3. Since light travels faster than sound, some people appear bright until you hear them speak.
4. If I agreed with you, we'd both be wrong.
5. We never really grow up, we only learn how to act in public.
6. War does not determine who is right - only who is left.
7. Knowledge is knowing a tomato is a fruit. Wisdom is not putting it in a fruit salad.
8. They begin the evening news with 'Good Evening,' then proceed to tell you why it isn't.
9. To steal ideas from one person is plagiarism. To steal from many is research.
10. Buses stop in bus stations. Trains stop in train stations. On my desk is a work station.
11. I thought I wanted a career. Turns out I just wanted paychecks.
12. In filling out an application, where it says, 'In case of emergency, notify:' I put 'DOCTOR.'
13. I didn't say it was your fault, I said I was blaming you.
14. Women will never be equal to men until they can walk down the street with a bald head and a beer gut, and still think they are sexy.
15. Behind every successful man is his woman. Behind the fall of a successful man is usually another woman.
16. A clear conscience is the sign of a fuzzy memory.
17. You do not need a parachute to skydive. You only need a parachute to skydive twice.

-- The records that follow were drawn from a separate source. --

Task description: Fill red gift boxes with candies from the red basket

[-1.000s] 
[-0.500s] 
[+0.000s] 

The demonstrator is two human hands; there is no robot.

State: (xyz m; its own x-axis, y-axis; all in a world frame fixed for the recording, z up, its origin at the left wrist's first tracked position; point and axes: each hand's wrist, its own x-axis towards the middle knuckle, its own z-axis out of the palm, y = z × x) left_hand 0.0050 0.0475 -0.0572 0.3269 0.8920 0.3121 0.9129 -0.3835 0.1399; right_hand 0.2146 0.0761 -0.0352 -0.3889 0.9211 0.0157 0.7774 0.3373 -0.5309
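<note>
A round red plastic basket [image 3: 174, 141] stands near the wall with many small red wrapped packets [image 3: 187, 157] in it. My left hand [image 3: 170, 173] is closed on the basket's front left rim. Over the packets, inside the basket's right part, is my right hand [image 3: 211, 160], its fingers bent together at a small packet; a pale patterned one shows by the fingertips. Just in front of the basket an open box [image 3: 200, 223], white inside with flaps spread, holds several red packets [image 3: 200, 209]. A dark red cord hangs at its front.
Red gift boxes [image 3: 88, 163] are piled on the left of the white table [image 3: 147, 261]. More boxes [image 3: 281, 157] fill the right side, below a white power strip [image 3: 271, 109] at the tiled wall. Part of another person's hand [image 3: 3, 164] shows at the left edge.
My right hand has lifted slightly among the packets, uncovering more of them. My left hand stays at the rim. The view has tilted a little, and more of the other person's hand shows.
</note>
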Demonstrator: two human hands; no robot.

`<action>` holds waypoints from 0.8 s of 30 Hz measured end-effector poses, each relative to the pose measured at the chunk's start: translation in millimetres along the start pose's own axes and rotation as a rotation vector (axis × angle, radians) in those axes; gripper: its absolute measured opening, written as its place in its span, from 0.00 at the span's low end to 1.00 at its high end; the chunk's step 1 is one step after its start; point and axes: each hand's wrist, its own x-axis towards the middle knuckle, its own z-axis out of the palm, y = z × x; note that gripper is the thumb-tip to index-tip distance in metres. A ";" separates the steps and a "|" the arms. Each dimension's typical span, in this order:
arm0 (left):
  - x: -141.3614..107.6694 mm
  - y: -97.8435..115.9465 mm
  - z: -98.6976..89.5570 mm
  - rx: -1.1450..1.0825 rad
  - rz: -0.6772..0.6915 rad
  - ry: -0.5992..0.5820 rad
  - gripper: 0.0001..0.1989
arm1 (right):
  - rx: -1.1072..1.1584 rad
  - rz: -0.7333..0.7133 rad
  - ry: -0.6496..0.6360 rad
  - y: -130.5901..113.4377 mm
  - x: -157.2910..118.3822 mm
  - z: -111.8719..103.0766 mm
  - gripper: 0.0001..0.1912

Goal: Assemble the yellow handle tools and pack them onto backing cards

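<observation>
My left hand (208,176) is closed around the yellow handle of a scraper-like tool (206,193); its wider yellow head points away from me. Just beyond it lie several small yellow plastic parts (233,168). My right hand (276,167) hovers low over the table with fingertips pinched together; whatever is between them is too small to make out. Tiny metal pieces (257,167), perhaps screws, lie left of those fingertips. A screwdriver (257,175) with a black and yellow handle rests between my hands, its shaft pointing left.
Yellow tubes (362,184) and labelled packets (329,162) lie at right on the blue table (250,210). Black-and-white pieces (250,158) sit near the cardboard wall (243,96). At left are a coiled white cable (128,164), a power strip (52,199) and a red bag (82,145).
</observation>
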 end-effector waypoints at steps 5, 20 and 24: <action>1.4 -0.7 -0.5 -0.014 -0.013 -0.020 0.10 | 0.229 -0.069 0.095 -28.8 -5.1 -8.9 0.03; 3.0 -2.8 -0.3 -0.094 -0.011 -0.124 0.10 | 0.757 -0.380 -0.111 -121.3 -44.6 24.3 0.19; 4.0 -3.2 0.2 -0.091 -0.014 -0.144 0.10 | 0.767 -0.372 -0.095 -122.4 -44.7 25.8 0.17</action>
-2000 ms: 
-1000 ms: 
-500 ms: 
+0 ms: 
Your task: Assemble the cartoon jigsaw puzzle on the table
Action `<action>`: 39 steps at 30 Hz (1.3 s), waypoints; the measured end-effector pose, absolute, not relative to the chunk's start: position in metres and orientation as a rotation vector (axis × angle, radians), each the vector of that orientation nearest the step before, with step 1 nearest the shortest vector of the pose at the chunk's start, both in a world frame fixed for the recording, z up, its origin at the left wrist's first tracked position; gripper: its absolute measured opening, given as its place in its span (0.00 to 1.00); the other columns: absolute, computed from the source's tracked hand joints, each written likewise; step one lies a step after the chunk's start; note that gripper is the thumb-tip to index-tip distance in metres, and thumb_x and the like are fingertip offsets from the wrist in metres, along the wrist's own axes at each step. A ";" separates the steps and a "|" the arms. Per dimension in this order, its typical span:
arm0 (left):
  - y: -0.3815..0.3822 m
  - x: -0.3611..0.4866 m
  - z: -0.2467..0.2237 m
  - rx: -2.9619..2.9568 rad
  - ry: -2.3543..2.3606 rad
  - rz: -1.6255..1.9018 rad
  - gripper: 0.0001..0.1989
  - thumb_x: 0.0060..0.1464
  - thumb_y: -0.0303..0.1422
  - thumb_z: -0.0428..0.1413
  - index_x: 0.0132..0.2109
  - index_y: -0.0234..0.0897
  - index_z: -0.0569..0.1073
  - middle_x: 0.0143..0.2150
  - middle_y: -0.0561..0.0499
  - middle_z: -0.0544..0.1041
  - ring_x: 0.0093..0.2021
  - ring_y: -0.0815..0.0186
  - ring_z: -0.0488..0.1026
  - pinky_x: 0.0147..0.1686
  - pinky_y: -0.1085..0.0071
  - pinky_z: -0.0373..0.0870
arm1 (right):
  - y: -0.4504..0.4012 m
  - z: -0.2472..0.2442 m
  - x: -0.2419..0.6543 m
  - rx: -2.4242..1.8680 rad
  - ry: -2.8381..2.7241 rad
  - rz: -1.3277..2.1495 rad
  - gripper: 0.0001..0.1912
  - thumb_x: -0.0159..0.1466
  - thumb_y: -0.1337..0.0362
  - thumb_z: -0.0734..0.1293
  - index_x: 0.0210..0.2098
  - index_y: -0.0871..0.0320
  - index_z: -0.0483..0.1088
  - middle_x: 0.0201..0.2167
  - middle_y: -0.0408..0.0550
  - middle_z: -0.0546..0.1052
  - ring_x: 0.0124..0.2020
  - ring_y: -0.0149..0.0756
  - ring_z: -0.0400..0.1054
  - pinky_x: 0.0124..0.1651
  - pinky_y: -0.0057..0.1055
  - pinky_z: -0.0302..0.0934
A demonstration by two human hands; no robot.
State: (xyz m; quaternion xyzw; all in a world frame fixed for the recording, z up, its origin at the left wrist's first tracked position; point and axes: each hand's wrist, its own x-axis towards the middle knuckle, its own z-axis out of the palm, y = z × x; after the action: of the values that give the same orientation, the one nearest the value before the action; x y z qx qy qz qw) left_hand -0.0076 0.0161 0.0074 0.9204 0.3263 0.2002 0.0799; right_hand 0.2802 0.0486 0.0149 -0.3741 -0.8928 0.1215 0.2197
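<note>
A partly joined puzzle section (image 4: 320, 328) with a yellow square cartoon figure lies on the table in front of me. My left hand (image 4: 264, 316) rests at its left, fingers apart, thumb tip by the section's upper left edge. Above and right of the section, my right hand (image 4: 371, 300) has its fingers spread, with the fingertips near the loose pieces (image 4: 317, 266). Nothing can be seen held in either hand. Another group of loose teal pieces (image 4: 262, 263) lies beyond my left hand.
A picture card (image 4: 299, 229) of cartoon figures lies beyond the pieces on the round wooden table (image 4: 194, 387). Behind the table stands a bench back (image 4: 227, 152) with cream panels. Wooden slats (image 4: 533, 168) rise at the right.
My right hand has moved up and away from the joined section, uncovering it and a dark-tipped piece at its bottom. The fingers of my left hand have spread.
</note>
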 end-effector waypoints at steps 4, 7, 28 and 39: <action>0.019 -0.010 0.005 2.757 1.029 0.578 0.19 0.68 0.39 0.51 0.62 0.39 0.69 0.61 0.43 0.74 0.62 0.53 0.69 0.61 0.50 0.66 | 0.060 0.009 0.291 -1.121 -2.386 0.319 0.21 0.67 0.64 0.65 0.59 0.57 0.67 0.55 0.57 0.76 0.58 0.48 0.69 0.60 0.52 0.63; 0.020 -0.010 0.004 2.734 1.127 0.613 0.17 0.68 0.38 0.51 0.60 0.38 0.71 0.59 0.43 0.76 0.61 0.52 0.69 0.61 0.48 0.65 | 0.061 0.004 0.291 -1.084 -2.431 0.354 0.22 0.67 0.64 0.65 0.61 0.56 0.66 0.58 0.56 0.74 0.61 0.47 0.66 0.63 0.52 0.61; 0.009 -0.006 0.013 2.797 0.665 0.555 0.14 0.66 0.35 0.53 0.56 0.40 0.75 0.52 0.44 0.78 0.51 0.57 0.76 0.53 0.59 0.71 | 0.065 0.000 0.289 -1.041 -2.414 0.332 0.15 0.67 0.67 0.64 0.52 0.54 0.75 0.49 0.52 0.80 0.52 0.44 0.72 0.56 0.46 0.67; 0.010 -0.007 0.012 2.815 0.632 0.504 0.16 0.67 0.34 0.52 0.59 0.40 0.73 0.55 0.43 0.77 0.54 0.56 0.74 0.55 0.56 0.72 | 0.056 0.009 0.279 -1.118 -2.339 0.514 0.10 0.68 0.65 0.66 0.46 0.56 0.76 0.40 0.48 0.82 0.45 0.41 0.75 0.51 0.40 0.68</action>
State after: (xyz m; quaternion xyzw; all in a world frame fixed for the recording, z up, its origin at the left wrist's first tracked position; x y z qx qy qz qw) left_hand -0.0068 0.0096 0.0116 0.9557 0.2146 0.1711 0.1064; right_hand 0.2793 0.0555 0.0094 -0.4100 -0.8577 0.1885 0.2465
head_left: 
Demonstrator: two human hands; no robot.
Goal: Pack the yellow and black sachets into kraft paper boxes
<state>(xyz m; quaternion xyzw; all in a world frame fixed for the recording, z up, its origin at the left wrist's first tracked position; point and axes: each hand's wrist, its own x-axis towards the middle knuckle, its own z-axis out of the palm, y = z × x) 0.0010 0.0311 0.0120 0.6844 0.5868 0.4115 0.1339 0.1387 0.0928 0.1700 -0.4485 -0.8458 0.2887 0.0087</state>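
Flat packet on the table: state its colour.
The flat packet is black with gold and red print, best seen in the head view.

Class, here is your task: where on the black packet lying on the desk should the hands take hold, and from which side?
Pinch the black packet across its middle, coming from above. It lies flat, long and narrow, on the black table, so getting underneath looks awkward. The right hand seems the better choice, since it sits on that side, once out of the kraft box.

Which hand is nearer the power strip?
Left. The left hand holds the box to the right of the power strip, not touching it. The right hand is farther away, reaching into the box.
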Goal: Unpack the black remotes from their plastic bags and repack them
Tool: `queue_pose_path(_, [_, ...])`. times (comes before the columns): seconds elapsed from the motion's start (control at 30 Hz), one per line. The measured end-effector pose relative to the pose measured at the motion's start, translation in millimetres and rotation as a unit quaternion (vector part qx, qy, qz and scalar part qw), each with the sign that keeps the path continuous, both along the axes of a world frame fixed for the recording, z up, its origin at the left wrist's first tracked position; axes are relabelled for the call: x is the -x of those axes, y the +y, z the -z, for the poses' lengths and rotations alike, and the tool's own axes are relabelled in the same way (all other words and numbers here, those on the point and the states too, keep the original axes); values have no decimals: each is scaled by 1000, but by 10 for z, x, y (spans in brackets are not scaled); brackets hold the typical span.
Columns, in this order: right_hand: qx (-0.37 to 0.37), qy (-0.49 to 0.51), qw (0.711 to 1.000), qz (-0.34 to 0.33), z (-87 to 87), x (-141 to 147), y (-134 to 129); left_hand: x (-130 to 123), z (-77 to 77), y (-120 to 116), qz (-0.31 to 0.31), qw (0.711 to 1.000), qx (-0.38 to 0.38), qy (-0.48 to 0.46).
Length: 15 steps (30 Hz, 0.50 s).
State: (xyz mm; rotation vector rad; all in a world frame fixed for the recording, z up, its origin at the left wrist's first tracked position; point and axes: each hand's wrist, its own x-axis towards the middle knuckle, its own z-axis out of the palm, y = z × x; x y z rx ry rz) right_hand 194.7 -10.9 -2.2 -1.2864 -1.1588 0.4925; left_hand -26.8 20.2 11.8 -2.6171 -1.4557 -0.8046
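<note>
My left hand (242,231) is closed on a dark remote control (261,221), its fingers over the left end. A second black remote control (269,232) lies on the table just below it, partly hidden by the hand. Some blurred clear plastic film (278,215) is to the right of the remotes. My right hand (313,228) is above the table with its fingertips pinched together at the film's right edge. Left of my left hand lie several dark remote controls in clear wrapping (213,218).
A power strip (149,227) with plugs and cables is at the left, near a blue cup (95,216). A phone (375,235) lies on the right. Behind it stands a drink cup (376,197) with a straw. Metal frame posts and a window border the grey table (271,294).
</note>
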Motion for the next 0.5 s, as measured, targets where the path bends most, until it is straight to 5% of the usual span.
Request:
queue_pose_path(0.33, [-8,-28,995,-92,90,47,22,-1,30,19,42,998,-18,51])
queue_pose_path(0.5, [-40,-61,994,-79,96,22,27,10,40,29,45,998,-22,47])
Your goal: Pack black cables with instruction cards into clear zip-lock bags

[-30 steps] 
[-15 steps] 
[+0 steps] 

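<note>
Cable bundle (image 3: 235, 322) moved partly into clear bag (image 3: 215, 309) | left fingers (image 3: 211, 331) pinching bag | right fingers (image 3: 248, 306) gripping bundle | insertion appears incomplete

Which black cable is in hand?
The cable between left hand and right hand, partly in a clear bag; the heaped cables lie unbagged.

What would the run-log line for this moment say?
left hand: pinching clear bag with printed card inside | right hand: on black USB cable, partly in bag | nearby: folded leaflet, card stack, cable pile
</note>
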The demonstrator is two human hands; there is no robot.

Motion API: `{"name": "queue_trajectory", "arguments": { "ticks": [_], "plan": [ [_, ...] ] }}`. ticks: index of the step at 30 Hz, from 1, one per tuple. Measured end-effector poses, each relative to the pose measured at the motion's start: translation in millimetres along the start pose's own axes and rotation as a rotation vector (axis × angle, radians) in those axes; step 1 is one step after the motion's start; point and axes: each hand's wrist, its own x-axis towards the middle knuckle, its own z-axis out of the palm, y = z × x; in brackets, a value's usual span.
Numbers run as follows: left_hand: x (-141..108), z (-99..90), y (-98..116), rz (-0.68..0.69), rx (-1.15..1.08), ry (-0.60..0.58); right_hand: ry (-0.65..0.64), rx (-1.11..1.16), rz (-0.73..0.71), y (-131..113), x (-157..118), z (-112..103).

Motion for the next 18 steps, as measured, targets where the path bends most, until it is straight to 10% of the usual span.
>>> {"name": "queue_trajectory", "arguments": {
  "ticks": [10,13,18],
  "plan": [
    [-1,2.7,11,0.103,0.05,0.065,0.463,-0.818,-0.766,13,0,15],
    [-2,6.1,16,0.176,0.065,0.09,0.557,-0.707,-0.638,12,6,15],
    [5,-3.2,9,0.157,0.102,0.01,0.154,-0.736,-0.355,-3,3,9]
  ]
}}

18. Money can't buy happiness, but it sure makes misery easier to live with.
19. There's a fine line between cuddling and holding someone down so they can't get away.
20. I used to be indecisive. Now I'm not so sure.
21. You're never too old to learn something stupid.
22. To be sure of hitting the target, shoot first and call whatever you hit the target.
23. Nostalgia isn't what it used to be.
24. Change is inevitable, except from a vending machine.
25. Going to church doesn't make you a Christian any more than standing in a garage makes you a car.
26. Where there's a will, there are relatives.And one more: I'm supposed to respect my elders, but its getting harder and harder for me to find one now.